START SUPPLIED INFORMATION
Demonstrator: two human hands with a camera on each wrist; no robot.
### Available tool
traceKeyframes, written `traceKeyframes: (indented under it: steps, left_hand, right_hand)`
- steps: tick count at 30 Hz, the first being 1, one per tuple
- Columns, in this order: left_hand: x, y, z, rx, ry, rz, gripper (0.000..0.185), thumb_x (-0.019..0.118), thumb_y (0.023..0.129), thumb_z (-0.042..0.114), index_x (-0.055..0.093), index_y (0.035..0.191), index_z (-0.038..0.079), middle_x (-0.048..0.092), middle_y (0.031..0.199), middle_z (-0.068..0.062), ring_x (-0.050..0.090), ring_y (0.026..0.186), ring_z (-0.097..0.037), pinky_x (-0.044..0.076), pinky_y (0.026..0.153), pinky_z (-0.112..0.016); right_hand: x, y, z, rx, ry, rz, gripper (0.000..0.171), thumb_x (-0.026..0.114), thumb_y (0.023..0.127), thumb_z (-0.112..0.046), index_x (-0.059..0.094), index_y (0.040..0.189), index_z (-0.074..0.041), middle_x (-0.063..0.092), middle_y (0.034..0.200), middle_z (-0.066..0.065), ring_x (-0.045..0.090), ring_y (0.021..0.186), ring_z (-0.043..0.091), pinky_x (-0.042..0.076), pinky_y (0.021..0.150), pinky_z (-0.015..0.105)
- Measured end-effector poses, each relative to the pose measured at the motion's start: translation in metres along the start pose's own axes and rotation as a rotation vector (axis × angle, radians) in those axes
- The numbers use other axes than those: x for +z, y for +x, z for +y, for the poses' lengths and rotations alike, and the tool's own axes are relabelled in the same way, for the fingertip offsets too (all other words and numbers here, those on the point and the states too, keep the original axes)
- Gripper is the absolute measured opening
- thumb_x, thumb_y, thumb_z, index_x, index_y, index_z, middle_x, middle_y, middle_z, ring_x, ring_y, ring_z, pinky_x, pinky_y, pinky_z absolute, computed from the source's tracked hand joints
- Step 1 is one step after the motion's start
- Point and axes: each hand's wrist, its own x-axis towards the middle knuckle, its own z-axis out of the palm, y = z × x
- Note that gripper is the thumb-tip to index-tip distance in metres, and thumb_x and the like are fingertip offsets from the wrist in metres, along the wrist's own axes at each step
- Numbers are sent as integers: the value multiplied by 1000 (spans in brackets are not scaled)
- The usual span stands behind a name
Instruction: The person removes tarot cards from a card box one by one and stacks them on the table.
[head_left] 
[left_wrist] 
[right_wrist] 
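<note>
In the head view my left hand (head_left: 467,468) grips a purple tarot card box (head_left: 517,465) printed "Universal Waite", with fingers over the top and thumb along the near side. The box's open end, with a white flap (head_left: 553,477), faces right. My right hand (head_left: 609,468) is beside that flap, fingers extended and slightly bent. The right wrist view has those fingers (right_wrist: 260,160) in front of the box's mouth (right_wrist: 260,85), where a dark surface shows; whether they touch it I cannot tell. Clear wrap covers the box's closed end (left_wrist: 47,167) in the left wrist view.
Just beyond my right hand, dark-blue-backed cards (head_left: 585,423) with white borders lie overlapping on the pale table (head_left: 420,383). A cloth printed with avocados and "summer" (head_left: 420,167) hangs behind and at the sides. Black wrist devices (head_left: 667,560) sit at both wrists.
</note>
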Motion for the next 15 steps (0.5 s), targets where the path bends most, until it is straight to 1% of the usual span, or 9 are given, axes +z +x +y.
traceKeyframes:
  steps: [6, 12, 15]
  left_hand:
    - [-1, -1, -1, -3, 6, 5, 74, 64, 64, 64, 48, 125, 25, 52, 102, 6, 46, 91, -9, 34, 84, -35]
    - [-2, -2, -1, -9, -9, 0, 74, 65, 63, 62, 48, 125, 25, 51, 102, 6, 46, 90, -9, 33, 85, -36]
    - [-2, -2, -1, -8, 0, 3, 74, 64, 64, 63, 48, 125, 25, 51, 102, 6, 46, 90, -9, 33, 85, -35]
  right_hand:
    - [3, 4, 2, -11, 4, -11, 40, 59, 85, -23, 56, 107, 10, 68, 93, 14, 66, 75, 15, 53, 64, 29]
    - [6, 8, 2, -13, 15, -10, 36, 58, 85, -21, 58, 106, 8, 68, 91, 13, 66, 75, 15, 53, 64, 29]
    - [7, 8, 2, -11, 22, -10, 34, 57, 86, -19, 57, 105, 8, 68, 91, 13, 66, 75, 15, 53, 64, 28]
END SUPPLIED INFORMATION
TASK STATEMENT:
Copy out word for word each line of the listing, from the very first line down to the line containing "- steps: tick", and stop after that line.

ANSWER AREA:
Demonstrator: two human hands with a camera on each wrist; no robot.
### Available tool
traceKeyframes, written `traceKeyframes: (indented under it: steps, left_hand, right_hand)`
- steps: tick count at 30 Hz, the first being 1, one per tuple

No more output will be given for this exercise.